#### Required action:
Nothing belongs in the answer except the lines of the material that include "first".

#### Given information:
::::::::::

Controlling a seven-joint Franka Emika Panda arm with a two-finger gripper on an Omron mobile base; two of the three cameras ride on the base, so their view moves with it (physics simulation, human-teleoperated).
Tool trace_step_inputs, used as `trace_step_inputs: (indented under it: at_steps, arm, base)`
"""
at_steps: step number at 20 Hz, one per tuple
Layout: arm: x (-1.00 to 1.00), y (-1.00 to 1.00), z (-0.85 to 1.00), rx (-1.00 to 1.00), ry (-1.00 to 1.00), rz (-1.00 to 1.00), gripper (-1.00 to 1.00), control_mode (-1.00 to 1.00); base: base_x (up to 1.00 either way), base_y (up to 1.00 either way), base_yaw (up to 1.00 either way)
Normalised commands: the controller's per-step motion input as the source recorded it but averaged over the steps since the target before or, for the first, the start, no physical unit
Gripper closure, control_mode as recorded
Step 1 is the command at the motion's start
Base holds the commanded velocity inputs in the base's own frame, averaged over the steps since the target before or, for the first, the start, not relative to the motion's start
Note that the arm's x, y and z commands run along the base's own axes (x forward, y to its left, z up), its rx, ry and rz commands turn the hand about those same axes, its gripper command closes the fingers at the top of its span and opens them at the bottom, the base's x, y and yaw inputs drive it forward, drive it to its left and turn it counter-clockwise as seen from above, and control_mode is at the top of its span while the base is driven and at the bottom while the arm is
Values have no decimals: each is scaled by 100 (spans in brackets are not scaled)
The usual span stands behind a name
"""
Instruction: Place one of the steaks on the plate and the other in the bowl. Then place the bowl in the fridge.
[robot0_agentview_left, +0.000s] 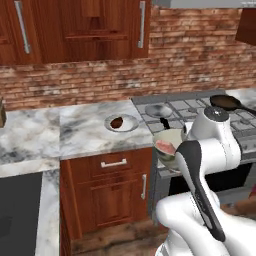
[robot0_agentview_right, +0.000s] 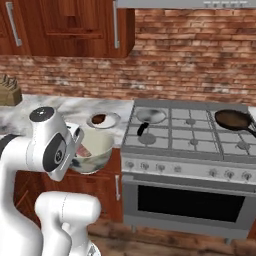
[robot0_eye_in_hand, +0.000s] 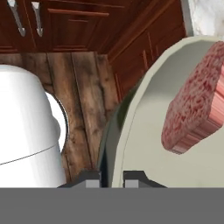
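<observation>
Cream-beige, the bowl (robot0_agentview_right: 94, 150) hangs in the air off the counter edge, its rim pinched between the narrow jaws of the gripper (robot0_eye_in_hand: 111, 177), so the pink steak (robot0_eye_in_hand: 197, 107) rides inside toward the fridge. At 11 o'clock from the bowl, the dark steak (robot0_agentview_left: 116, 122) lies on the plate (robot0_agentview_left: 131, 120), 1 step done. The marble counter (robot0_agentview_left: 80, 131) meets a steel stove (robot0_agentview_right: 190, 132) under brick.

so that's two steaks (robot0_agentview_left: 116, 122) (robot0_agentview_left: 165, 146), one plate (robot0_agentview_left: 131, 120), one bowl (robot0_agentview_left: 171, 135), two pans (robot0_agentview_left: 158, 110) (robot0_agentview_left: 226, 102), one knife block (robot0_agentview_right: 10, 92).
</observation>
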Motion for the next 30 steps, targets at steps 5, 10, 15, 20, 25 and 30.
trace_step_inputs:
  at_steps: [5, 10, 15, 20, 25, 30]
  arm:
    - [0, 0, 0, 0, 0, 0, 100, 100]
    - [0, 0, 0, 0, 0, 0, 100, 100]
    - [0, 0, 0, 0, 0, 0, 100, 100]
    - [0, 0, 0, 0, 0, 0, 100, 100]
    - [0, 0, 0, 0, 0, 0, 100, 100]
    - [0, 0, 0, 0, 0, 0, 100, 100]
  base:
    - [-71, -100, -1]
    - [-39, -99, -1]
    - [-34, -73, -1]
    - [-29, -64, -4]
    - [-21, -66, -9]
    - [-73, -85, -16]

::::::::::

#### Answer space:
Normalised commands: the controller's per-step motion input as the source recorded it but averaged over the steps since the target before or, for the first, the start, no physical unit
Base holds the commanded velocity inputs in the base's own frame, averaged over the steps since the target before or, for the first, the start, not relative to the motion's start

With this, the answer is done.